Alice Denham (1927-2016) was born in Jacksonville, Florida. Her father, a stockbroker, lost everything in the Wall Street crash and moved the family to Coral Gables, Fla., where he found work as a property manager for a large company. In 1940 he was hired by the Federal Housing Administration, and the family moved to a Washington suburb, Chevy Chase, Md. After graduating from the University of North Carolina in 1949 she won a scholarship to the University of Rochester, where she earned a master’s degree in English the following year, writing her thesis on T. S. Eliot’s plays.

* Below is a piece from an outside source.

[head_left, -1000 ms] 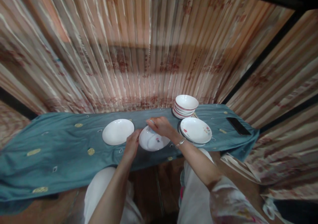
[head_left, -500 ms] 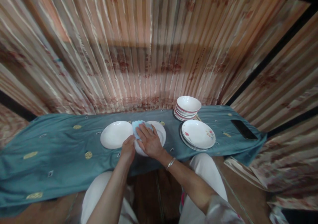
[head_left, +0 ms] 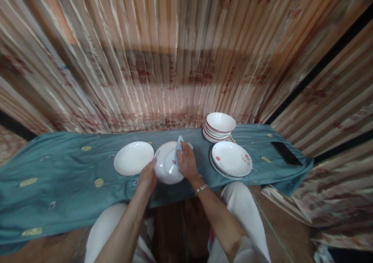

She counted among her many friends Norman Mailer, Joseph Heller, Gore Vidal and the painter Ad Reinhardt. Denham plunged into the bohemian life. She modeled by day, posing at camera clubs and doing photo shoots for romance and detective magazines, paperback covers, comic strips and movie posters.
In 1955, Discovery, a well-regarded literary magazine published her story “The Deal,” about a young woman, an aspiring artist in Las Vegas, who agrees to sleep with an aged gambler for $1,000. Years of struggle followed. Playboy, after reprinting “The Deal,” with an illustration by Leroy Neiman, in the July 1956 issue that included her centerfold, rejected two more of her stories, informing her in a letter that it did not intend to have any more women’s bylines.
While she searched in vain for a publisher for her first novel, about the love affair between an artist and a composer in New York, she wrote jacket copy for publishers, acted in films with titles like “Olga’s House of Shame” and modeled at industrial shows, appearing as Miss Minute Maid in 1957 and 1958.
Her novel, “My Darling From the Lions,” eventually came out in 1967, attracting little attention. She had asked her many writer friends to contribute a blurb. None did. Denham later wrote the novel “Amo” (1974), about a feminist centerfold who has a fantasy life on another planet, and “Secrets of San Miguel” (2013), a tell-all chronicle of the expatriate artistic community in San Miguel de Allende, Mexico, which she visited for many years.
Denham’s first marriage ended in divorce. In addition to her husband, she is survived by a brother, John, and a sister, Leila Starke.